** Opening Source data block **

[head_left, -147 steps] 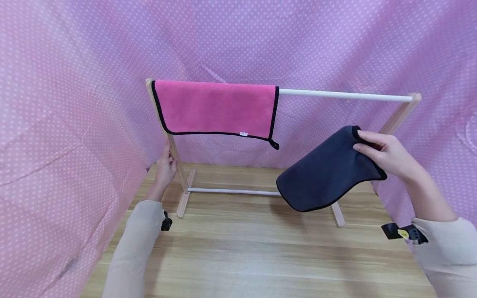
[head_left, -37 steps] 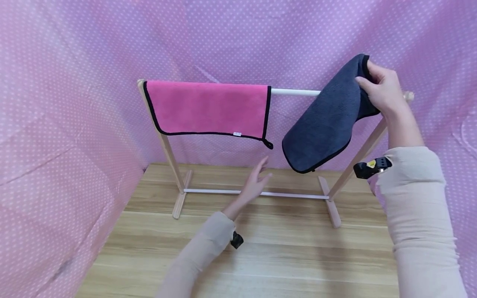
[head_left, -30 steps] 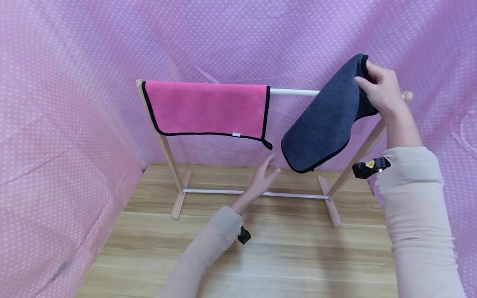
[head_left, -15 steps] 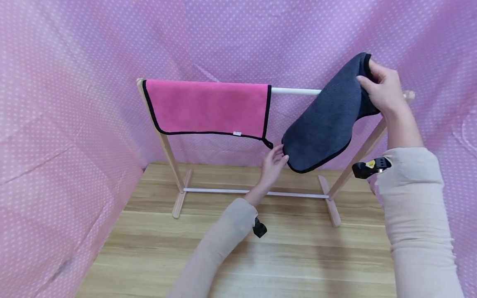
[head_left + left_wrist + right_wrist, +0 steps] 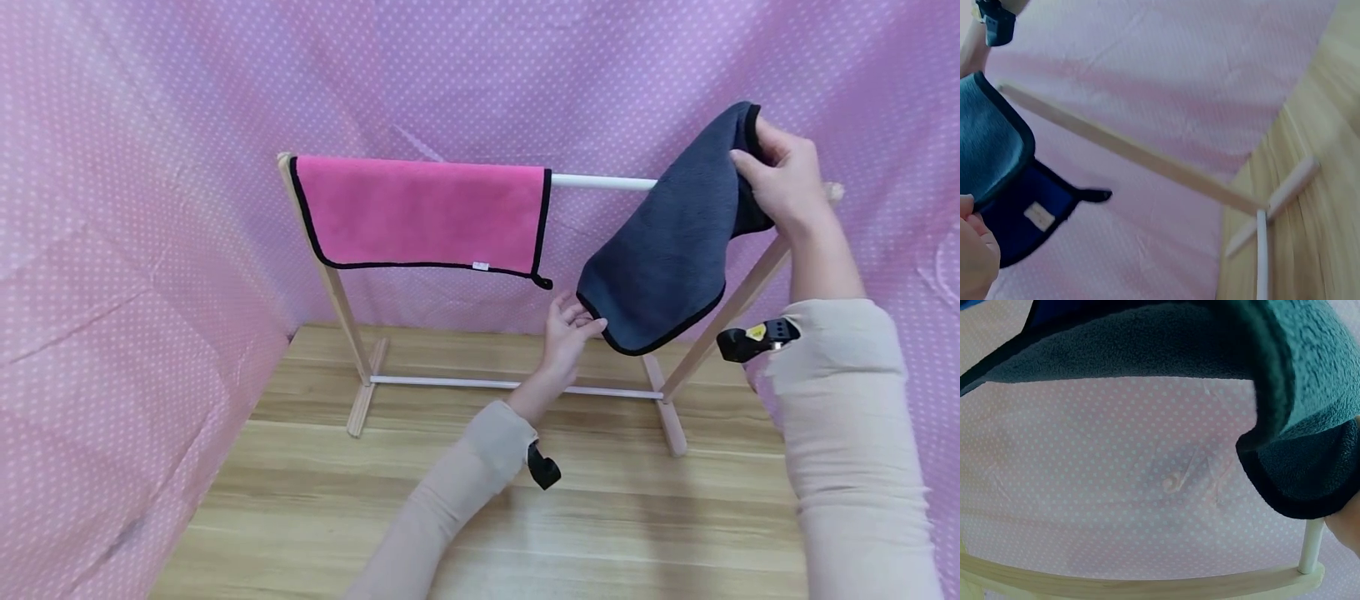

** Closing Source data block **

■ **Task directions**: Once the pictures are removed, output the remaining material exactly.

■ **Written answer**:
[head_left, -147 steps] 
[head_left, -37 steps] 
[head_left, -30 steps] 
[head_left, -15 steps] 
[head_left + left_wrist + right_wrist, +0 steps] 

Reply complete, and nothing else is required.